> _WHAT THE TASK REQUIRES_
Extract from the entries below, exactly as given, only the lines from the line containing "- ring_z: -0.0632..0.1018" to the line containing "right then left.", both lines included.

> _TASK MATERIAL_
######

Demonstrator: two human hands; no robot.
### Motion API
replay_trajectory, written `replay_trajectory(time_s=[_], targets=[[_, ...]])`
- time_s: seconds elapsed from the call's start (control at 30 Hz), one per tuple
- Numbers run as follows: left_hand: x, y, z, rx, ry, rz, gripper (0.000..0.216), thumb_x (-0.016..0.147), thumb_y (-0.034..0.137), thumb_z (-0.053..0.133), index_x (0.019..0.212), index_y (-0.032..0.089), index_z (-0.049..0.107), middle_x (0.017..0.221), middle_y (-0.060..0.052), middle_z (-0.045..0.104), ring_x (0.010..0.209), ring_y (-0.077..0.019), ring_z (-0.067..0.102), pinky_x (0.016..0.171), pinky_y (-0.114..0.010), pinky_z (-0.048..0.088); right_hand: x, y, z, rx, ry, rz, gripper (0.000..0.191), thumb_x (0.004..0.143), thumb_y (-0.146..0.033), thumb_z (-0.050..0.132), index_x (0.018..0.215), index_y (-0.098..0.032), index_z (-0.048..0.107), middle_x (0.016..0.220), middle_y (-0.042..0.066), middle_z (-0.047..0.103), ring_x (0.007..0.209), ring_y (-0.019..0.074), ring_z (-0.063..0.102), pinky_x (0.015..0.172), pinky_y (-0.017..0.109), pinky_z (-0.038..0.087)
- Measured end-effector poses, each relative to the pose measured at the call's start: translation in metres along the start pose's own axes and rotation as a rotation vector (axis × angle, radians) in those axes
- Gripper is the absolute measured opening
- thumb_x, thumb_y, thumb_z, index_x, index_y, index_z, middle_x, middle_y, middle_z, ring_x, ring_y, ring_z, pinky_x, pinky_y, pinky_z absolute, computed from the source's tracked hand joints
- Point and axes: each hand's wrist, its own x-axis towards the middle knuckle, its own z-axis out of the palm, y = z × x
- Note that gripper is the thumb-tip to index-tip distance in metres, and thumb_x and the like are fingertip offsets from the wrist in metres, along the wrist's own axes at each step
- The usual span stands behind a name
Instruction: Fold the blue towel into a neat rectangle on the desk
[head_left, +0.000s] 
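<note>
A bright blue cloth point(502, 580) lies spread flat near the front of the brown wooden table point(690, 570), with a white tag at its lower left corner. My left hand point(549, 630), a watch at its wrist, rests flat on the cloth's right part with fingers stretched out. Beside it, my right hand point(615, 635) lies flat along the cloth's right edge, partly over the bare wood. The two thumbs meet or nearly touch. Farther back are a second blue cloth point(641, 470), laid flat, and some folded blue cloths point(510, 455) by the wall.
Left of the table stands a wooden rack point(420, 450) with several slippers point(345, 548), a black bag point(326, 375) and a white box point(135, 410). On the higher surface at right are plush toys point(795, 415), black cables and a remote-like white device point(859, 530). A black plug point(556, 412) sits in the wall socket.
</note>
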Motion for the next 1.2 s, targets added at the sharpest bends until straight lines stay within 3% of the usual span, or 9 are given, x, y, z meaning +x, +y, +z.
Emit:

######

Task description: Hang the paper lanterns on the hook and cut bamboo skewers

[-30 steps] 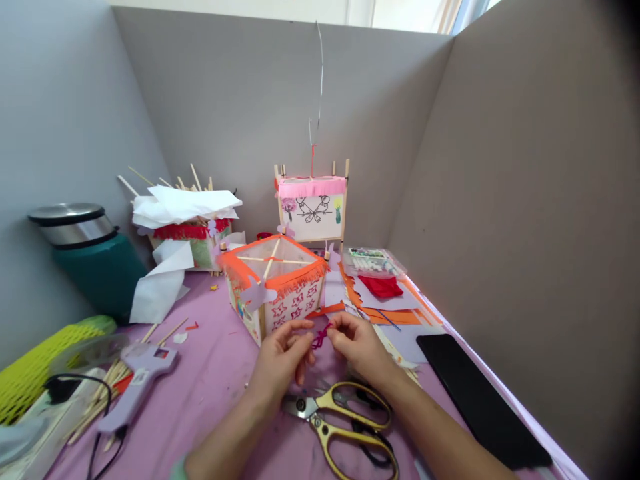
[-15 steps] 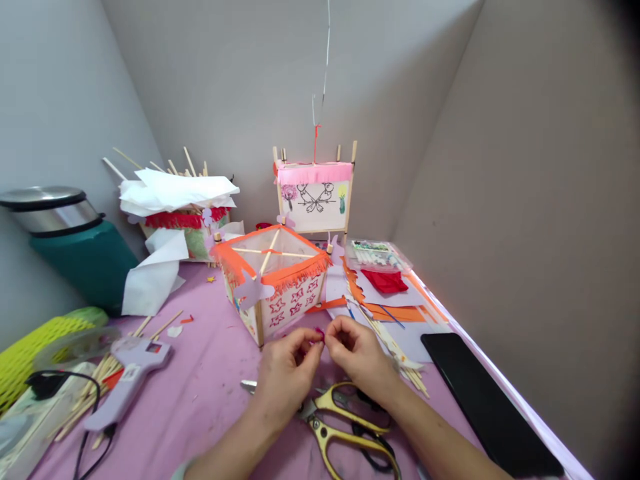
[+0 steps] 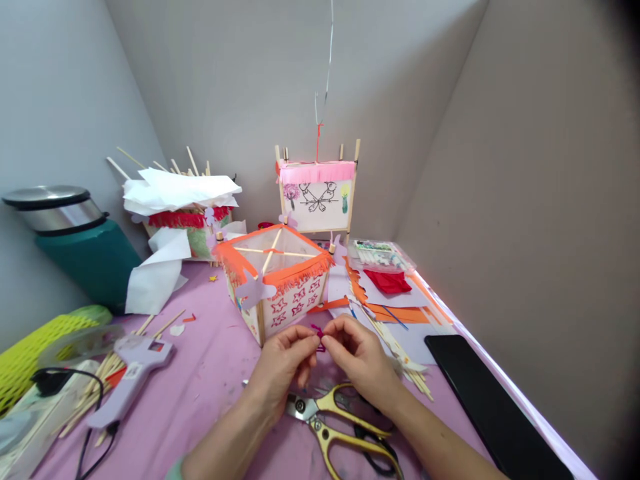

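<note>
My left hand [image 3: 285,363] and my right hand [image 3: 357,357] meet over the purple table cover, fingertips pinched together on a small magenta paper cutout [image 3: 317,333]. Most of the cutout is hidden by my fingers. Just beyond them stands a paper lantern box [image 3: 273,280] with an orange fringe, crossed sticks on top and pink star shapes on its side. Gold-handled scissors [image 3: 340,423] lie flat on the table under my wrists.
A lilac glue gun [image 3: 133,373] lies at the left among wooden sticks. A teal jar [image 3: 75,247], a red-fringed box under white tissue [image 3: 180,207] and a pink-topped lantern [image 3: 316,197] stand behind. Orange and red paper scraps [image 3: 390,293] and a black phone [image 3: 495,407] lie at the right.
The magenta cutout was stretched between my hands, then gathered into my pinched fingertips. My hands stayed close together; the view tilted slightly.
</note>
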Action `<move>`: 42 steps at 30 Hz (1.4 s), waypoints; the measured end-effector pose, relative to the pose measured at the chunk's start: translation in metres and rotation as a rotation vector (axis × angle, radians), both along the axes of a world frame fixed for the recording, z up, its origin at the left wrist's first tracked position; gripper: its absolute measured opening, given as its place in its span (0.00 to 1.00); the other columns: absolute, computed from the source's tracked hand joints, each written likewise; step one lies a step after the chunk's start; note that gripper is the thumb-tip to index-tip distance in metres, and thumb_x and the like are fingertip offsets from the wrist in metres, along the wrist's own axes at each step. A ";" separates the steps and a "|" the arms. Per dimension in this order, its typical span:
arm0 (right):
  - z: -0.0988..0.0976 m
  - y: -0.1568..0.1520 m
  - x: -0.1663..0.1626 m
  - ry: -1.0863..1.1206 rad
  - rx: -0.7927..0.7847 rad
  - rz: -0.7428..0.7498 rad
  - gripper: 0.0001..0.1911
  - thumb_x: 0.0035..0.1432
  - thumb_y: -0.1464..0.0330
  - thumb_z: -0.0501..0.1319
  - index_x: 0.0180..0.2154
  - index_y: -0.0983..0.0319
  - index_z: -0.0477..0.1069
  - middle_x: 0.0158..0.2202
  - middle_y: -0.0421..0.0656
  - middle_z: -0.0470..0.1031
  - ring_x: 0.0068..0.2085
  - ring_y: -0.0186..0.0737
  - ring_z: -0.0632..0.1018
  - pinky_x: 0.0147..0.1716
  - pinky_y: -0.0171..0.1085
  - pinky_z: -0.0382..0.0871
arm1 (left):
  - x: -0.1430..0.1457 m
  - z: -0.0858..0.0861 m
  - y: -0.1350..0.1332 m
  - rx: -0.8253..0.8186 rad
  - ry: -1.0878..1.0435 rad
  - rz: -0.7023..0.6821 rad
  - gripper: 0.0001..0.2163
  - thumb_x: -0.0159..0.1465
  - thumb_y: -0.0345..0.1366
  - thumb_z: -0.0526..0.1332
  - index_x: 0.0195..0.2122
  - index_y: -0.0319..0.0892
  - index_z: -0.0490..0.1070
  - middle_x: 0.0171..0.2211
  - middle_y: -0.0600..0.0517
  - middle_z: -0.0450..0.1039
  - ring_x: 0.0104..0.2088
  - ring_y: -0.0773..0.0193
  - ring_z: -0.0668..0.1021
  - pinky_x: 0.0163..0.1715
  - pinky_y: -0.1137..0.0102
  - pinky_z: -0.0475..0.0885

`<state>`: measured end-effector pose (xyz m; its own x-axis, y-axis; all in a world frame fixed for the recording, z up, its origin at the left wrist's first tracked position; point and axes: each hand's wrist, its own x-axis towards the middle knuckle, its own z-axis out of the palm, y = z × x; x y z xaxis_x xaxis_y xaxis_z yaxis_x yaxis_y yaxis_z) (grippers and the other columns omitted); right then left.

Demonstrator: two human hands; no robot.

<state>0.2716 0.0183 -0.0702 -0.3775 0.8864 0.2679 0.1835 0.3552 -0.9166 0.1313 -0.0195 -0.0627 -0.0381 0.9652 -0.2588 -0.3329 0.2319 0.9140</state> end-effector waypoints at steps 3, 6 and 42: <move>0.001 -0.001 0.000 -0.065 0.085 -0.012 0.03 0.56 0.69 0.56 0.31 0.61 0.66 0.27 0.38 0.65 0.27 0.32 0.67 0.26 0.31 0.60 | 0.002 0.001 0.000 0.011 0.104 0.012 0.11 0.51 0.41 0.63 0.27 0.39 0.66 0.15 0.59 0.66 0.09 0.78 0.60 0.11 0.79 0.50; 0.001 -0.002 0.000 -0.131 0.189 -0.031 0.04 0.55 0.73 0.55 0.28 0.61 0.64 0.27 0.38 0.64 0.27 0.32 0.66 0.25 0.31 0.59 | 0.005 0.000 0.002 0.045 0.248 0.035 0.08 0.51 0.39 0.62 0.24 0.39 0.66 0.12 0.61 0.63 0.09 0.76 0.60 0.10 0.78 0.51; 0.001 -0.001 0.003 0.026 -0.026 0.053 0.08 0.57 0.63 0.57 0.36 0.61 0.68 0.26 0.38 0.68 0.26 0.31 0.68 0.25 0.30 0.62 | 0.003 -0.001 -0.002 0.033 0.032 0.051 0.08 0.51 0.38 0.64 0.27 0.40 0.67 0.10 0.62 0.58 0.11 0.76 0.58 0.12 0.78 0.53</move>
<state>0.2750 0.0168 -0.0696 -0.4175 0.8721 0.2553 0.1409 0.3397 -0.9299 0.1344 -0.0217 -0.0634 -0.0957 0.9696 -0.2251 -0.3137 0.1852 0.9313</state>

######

> _ANSWER TO THIS TASK_
  - ring_z: -0.0632..0.1018
  - pinky_x: 0.0147..0.1716
  - pinky_y: -0.0171..0.1085
  - pinky_z: -0.0382..0.0871
arm1 (left):
  - x: -0.1430..0.1457 m
  - z: -0.0858..0.0861 m
  - y: -0.1350..0.1332 m
  - rx: -0.8253..0.8186 rad
  - ry: -1.0878..1.0435 rad
  - rz: -0.7023..0.6821 rad
  - gripper: 0.0001..0.2163
  - thumb_x: -0.0159..0.1465
  - thumb_y: -0.0345..0.1366
  - thumb_z: -0.0526..0.1332
  - index_x: 0.0195..0.2122
  - index_y: -0.0319..0.0892
  - index_z: -0.0490..0.1070
  - middle_x: 0.0171..0.2211
  - middle_y: -0.0600..0.0517
  - middle_z: -0.0450..0.1039
  - ring_x: 0.0104..0.2088
  - ring_y: -0.0773..0.0193
  - ring_z: -0.0668..0.1021
  - pinky_x: 0.0163..0.1715
  - pinky_y: -0.1137..0.0102
  - pinky_z: -0.0475..0.0885

`<state>`: measured end-effector pose (xyz m; its own x-axis, y-axis; all in a world frame fixed for the recording, z up, its origin at the left wrist's first tracked position; point and axes: each hand's wrist, its own x-axis towards the middle knuckle, its own z-axis out of the palm, y = z × x; x y z xaxis_x xaxis_y xaxis_z yaxis_x yaxis_y yaxis_z) (grippers and the other columns omitted); right then left.

What appears above is the complete answer.